Friday, March 28, 2014

#43 - Vigneron by Woodside Cheesewrights

In February we were on holiday on the Fleurieu Peninsula south of Adelaide.  In 42 degree heat (that's over 105 deg F for those in the USA) we took a look around the Willunga Farmers Market in the McLaren Vale (most famous for its wines).  We found a little stand selling cheeses (yes, from a refrigerator!) and were attracted by a small goat milk cheese wrapped in vine leaves.  This reminded me of the French Banon, which is also made from goats milk, but is wrapped in chestnut leaves.  I had researched a little about Banon during my studies, but have not tried it myself - so we thought we woudl try the Vigneron.

Vigneron is made by Woodside Cheesewrights, a small producer in the Adelaide Hills region.  During production it is washed in white wine, presumably before it is wrapped in the vine leaves.  There was also some white mould under the vine leaves.  As I mentioned, it looks fantastic and is beautifully presented.  I couldn't wait to try it out!

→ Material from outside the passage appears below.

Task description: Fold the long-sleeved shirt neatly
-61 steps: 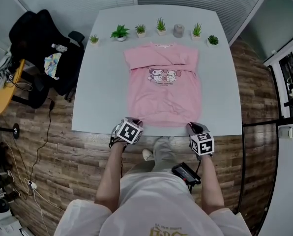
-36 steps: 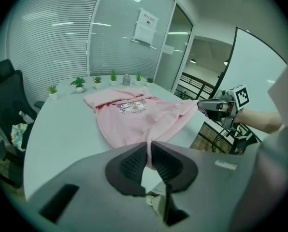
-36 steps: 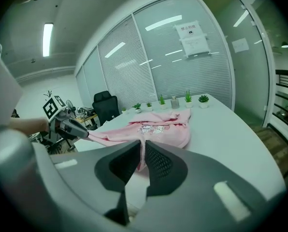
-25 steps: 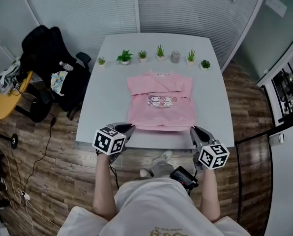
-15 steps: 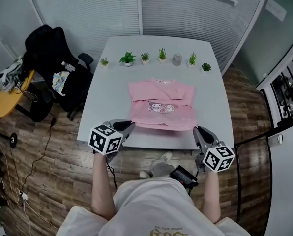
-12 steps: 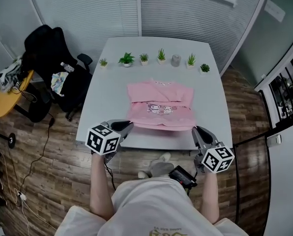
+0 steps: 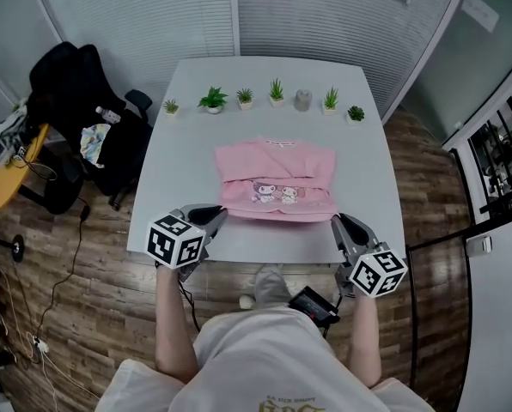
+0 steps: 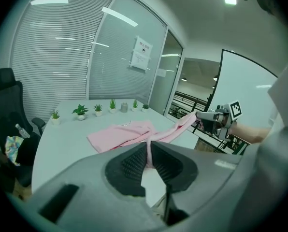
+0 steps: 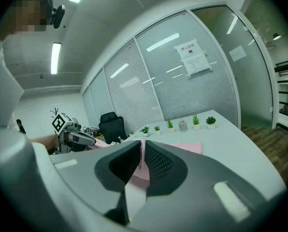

We first cut the cheese in half.  It had a pleasant goaty aroma (not like a billy goat), with a slightly earthy note form the leaves.  There was quite uneven ripening through the cheese - the bottom side was turning quite liquid, and the top half was still an acidic, unripened curd.  Although in a goats milk cheese like this the unripened acidic curd still has a nice smooth texture (where in a cow's milk cheese I would expect it to be chalky and unpleasant).  Still, the overall difference between the two parts of the cheese felt like we were eating a nicely ripened goat camembert and a fresh lactic curd cheese both in one mouthful.  

Flavour wise, the ripened part was sweet, with some mushroomy notes from the rind.  There was a distinct flavour imparted from the vine leaves, with a slight bitterness at the end.  I quite liked the overall flavour of the cheese, but my wife and father-in-law both found something in the aftertaste that they did not like - so I was able to finish the whole thing myself (not all in one go - but in two sessions). 

Overall, an interesting cheese.  Perhaps it will not suit everybody, but worth a try at least once.  To give credit to Woodside Cheesewrights, the specific cheese we tried was probably not the best example of Vigneron available, given the number of awards this cheese has won.